Rape never heals is the basis of any discussion about rape.

There is no passage of time, no therapy, and no medicine to reverse it.

There is no way to return to being un-raped.

The trauma may reduce, but it can never unhappen.

You could protest that any violent attack does the same. But there’s a fundamental difference: rape is an invasion. Why do countries spend so much energy and resources to repel invasion? Let that thought linger a while and consider it.

The perpetrators may have many reasons or none.

A perpetrator, or to say it plainly, a rapist, always has an excuse, usually founded on a false belief of the lesser humanity of women. But unlike non-human mammals, a female human has a menstrual cycle, not an oestrus cycle. The permission needed to engage with a male human comes from her consciousness, as it does for any human to engage sexually with another.

Unlike animals, human mammals have choice, and they exercise it. Female humans exercise the choice all the time – to accept, reject, or just not be interested – all their lives. It is why we as females are not animals in heat. We are not there for the taking. No human is there for the taking. We have the fundamental human right to decide with whom we have sexual relations, and when and how.

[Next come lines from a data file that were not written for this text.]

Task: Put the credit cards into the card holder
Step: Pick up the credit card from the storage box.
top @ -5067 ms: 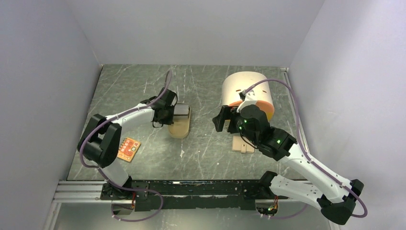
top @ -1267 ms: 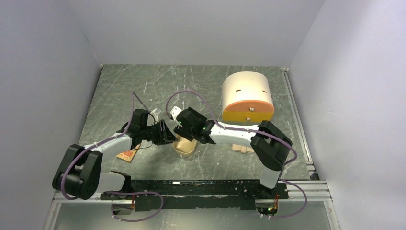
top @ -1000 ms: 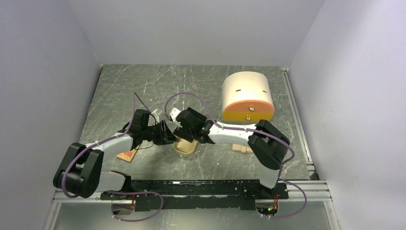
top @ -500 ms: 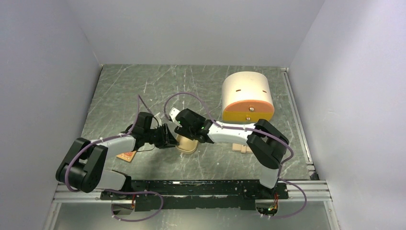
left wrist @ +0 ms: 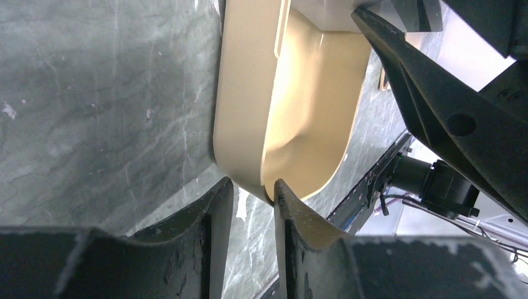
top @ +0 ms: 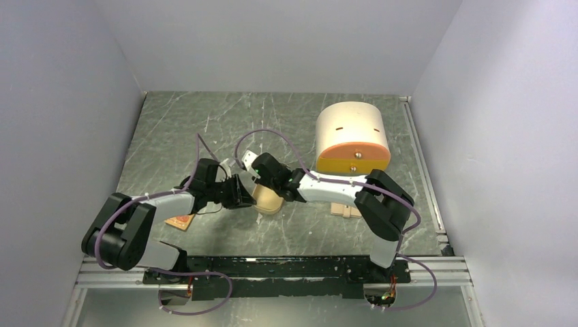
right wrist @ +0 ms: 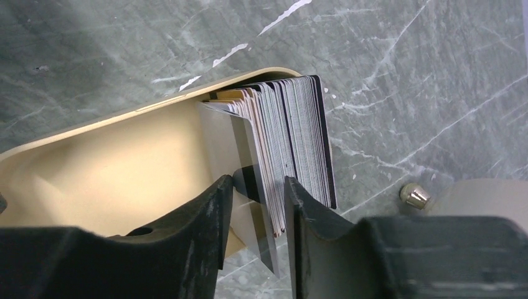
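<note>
Compared with the earliest overhead view, both arms have converged on the tan tray (top: pixel 271 199). The right arm has swung away from the cream box (top: pixel 351 129), and the tray sits slightly nearer and further right.

Overhead view:
- The left hand (top: pixel 247 195) meets the tray's left side.
- The right hand (top: pixel 260 181) reaches in over its far end.
- The card holder (top: pixel 346 211) lies flat on the tabletop (top: pixel 177 129), partly hidden under the right forearm and well apart from the tray.
- The orange dotted piece (top: pixel 180 221) lies beside the left forearm.

Left wrist view:
- The left hand (left wrist: pixel 252 205) has its fingers (left wrist: pixel 205 237) close together, with a narrow gap between them.
- The fingers straddle the rounded end wall of the tray (left wrist: pixel 249 93). One is outside and one is at the rim.
- I cannot tell whether they actually clamp it.

Right wrist view:
- The credit cards (right wrist: pixel 292 137) stand on edge as a packed stack at one end of the tray (right wrist: pixel 124 174).
- The right hand (right wrist: pixel 258 187) has its fingers (right wrist: pixel 199 237) on either side of the front few cards, with the rest of the stack outside the right finger.
- I cannot tell whether the fingers press the cards.
</note>
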Controlling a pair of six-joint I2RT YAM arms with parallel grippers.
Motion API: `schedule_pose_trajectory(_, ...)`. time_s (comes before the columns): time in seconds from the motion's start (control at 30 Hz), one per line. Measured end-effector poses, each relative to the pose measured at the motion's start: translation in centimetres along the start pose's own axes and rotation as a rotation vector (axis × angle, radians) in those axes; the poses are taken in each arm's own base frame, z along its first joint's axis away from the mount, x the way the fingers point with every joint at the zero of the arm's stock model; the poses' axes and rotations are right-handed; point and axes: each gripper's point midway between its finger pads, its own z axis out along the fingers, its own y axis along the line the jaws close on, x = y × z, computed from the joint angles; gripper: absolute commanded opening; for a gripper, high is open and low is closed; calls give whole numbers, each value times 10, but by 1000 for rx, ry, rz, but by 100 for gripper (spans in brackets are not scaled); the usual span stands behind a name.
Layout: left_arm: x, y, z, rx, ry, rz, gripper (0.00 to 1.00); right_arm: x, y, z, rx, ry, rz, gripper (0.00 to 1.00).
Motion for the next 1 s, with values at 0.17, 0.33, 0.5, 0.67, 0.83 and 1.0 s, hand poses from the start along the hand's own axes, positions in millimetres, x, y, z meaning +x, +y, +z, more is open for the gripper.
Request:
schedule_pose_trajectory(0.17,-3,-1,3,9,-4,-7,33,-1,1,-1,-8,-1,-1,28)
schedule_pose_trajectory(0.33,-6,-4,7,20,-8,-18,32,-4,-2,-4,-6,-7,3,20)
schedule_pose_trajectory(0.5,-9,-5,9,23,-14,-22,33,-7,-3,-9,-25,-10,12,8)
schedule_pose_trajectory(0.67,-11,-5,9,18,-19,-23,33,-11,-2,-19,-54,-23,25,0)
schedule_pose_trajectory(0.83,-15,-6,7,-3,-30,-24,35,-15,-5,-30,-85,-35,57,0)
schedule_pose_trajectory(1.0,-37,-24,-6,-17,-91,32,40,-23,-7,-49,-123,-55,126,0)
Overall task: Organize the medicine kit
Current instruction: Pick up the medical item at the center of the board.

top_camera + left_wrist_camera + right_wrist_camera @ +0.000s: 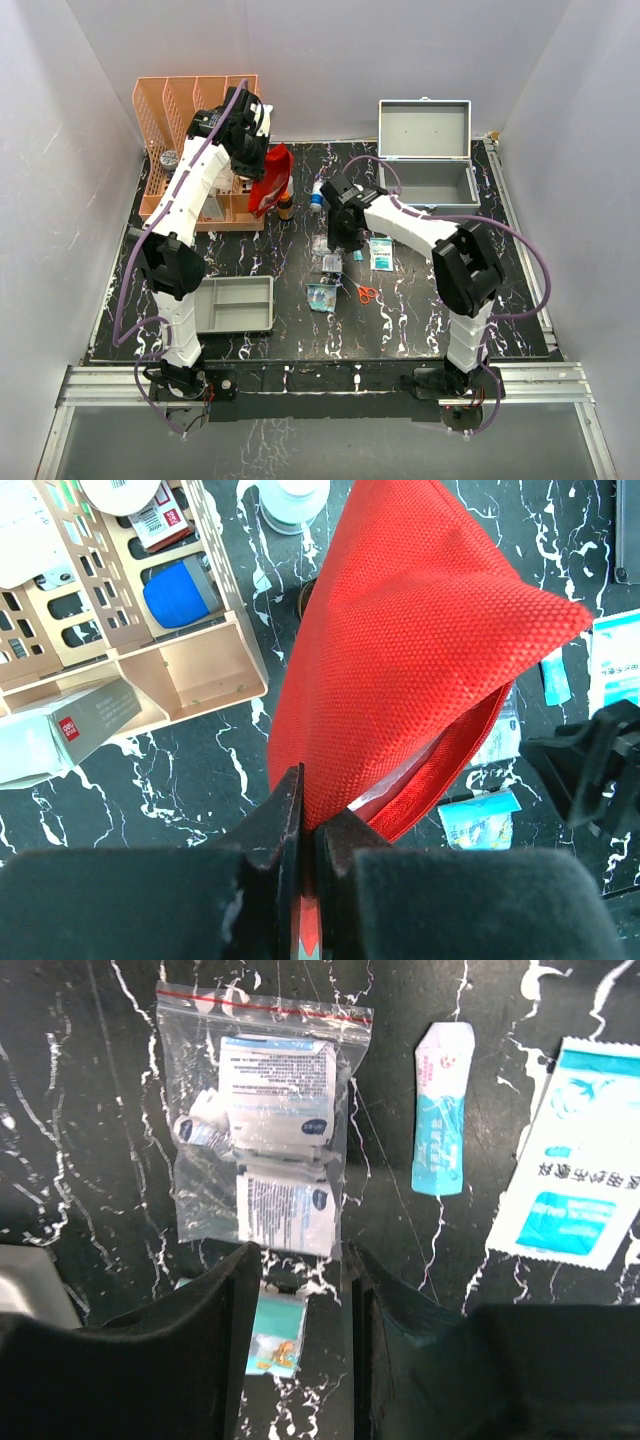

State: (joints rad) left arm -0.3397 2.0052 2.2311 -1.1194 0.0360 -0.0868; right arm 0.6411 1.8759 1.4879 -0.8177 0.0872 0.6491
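- Left of the medicine kit [425, 130], open at back right, we are pinching the red pouch [410, 650] in the left gripper [308, 815].
- Nearer than the kit, we are hovering the right gripper [300, 1280] half-open over the zip bag [265, 1120]; centring first seems wise.

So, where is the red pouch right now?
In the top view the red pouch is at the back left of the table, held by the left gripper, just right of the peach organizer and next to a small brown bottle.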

So when this human right is broken, it is not we who become less than human.

We do not revert to the animal instincts of a species needing to propagate to survive. There are too many humans anyway, we passed that point millenniums ago.

The rapist is the one who has chosen to revert, to treat other humans as mere objects, and to betray humanity.

Rapists violate the human rights of others for their own sub-human excuses.

This is not just the violent assault, the sudden attack.

When a person does not or cannot give consent, it is rape. If you are not invited into the house, it is trespass. If permission is revoke and you do not leave, it is trespass.

With the body of a human both are rape.

A rapist can believe what they are doing is not rape: “You can’t call rape” is a common phrase.

It is rape even when a person has to put up with the act to relieve the pressure to give-in, to “get it over and done with”, or to keep the rapist from hurting others in the family.

So how should we react to rapists?

As humans who briefly lost their way, with the usual excuse of its being the victims fault?

Or as perpetrators of a crime against humanity: unfit for the freedom of human society, or any role in which they have authority over any other human being?

Society can only work on trust. When that trust is broken, it must be mended.

Rape is a fundamental breach of trust and cannot be mended.

When a person is raped, society itself is raped.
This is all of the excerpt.